Amid the widespread condemnation of remote learning, The Christian Science Monitor last year did a thoughtful piece on school districts around the nation that found remote learning to have intriguing benefits. They include denting into the digital divide as every student had to have a device, increasing the availability of tutoring and mental-health check-ins, reducing academic losses from in-school suspensions, and flexibility in parent-teacher conferences for parents with difficult job schedules. In short, when utilized effectively, remote learning can be a component of getting away from cookie-cutter education. As Lincoln, Nebraska, public schools superintendent Steve Joel told the Monitor: “I think we’ve learned how to more individualize and differentiate instruction. I think we’ve always been good at that, but I think we became a lot better at it.”
In general, when I hear white influencers call for in-person schooling with no other options, I hear less a genuine concern about the well-being of Black and brown children than a thinly veiled agenda for white families to get their children back to the academics and extracurricular activities that pad their college applications, or for elite white parents to continue their careers unencumbered.
I hear echoes of when white Southern and heartland governors kept their economies “open” in the spring of 2020 on the backs of service workers and meatpackers who were disproportionately of color. I hear a society that was slow to deal with the devastation that swept through the community of older adults still grasping for solutions that continue to declare major groups of people as expendable. None of the factors that make particular populations vulnerable to worse outcomes from COVID infections have gone away, from age to health disparities to environmental injustice.

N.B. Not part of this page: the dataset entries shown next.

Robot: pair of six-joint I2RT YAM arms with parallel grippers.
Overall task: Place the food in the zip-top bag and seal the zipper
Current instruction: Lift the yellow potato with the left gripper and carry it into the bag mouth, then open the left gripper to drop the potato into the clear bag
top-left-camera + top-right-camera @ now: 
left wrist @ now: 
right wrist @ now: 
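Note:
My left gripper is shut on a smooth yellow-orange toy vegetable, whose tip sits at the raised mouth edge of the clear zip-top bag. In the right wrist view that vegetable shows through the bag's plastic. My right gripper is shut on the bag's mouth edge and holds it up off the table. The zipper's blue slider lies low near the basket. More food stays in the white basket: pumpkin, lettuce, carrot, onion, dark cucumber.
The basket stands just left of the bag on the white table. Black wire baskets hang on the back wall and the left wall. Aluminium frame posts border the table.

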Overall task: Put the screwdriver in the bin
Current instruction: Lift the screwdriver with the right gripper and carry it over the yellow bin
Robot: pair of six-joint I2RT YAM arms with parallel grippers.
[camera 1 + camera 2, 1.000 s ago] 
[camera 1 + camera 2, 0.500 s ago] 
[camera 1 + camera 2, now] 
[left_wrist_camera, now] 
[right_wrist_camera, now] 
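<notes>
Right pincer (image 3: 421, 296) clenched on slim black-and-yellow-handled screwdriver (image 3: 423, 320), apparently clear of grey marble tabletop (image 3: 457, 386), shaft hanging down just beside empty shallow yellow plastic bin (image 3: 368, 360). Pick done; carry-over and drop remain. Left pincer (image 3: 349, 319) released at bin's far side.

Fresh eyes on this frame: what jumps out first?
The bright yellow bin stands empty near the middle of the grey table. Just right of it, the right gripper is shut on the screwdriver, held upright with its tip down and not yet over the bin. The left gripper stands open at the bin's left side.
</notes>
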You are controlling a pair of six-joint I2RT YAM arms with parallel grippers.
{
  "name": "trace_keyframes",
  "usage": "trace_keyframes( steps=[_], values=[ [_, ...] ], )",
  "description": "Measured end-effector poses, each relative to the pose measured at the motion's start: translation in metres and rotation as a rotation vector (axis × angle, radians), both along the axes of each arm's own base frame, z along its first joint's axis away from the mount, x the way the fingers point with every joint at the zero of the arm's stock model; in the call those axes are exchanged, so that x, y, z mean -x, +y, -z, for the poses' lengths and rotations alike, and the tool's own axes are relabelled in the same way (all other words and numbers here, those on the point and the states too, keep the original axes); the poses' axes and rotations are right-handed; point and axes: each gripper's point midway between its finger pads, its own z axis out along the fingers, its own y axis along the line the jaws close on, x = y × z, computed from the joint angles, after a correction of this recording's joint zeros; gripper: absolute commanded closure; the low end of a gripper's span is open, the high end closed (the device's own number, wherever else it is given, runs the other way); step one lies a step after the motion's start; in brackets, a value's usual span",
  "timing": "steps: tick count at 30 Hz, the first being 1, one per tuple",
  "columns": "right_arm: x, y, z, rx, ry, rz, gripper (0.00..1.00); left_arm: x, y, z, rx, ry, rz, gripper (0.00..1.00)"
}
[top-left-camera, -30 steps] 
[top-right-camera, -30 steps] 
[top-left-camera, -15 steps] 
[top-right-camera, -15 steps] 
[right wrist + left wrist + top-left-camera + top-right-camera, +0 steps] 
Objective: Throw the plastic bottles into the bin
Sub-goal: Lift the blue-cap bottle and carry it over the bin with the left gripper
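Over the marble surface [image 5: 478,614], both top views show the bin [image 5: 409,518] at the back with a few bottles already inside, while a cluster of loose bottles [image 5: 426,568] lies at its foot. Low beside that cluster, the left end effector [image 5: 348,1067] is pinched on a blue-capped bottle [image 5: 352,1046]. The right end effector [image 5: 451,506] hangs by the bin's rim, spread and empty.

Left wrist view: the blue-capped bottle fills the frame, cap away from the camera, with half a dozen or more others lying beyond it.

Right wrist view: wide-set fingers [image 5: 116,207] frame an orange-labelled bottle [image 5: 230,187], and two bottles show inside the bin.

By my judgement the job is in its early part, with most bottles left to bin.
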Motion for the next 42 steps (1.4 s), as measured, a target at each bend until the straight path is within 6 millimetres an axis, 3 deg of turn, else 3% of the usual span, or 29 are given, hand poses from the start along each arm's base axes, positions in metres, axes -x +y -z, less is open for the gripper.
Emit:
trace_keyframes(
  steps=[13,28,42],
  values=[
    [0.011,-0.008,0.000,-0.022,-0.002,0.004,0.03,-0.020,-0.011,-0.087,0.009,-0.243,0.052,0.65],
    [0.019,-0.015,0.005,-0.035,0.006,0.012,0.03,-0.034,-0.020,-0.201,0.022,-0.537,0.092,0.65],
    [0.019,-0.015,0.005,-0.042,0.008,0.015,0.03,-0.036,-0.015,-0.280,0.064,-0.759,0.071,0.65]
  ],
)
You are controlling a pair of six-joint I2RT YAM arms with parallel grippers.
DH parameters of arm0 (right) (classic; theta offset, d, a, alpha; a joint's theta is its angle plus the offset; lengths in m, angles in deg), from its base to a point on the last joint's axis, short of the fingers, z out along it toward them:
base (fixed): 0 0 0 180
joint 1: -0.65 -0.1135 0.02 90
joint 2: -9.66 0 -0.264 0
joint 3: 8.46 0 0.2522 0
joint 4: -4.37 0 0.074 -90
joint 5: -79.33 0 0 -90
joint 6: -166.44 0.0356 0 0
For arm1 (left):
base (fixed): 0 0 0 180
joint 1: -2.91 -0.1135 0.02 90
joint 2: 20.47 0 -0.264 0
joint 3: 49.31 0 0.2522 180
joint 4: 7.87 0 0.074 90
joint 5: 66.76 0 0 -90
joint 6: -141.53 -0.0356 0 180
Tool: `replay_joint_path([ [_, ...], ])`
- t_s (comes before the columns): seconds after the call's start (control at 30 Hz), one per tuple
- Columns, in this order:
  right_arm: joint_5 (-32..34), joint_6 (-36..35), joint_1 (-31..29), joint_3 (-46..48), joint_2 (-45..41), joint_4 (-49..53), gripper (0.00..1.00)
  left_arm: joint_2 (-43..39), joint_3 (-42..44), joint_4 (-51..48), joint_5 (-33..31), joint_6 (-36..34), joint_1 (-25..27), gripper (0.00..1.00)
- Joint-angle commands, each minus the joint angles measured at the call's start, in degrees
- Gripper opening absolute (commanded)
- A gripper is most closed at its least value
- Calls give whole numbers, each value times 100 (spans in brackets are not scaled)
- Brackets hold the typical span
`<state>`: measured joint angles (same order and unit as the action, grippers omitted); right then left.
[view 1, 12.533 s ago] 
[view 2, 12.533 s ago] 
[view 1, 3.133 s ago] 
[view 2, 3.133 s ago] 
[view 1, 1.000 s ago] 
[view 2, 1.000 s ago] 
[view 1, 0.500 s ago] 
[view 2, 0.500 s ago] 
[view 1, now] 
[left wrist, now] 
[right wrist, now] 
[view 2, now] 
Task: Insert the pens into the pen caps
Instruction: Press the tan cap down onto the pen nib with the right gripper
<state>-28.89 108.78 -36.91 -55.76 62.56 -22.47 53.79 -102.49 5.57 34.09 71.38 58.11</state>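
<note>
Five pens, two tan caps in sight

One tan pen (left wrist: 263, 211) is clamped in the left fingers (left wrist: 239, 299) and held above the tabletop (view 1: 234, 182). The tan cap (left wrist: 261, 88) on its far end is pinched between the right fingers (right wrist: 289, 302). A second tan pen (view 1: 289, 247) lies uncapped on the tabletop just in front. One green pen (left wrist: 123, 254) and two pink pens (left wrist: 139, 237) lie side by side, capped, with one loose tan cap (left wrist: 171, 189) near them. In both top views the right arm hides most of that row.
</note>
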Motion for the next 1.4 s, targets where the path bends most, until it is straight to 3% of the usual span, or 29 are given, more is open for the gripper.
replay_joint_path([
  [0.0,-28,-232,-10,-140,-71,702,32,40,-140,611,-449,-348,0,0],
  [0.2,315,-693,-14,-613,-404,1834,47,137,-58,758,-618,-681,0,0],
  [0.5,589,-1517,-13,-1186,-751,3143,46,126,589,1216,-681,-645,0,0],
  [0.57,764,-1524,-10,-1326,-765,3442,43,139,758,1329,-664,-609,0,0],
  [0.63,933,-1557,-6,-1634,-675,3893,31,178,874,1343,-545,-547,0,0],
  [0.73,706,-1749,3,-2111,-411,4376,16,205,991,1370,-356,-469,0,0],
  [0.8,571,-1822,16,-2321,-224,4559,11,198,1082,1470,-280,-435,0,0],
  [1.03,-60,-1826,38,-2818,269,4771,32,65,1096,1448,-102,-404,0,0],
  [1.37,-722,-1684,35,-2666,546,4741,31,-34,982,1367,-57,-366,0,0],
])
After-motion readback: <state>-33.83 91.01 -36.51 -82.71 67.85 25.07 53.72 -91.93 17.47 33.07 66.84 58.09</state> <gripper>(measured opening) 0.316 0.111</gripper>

What I hear is a movement that hears only what it wants to hear to maintain its privileges of whiteness and class, while families of color, older adults, and school employees continue to deal with the worst effects of COVID in relative silence. This either/or, zero-sum game is a folly. The economy cannot thrive if people are too sick to participate. Children cannot thrive if the adults around them are suffering. Whatever solutions society comes up with, it has to involve everyone being at the table able to share their priorities, not one side unilaterally stating what is safe and most important.
Michelle D. Holmes is an associate professor of medicine and epidemiology at Harvard University.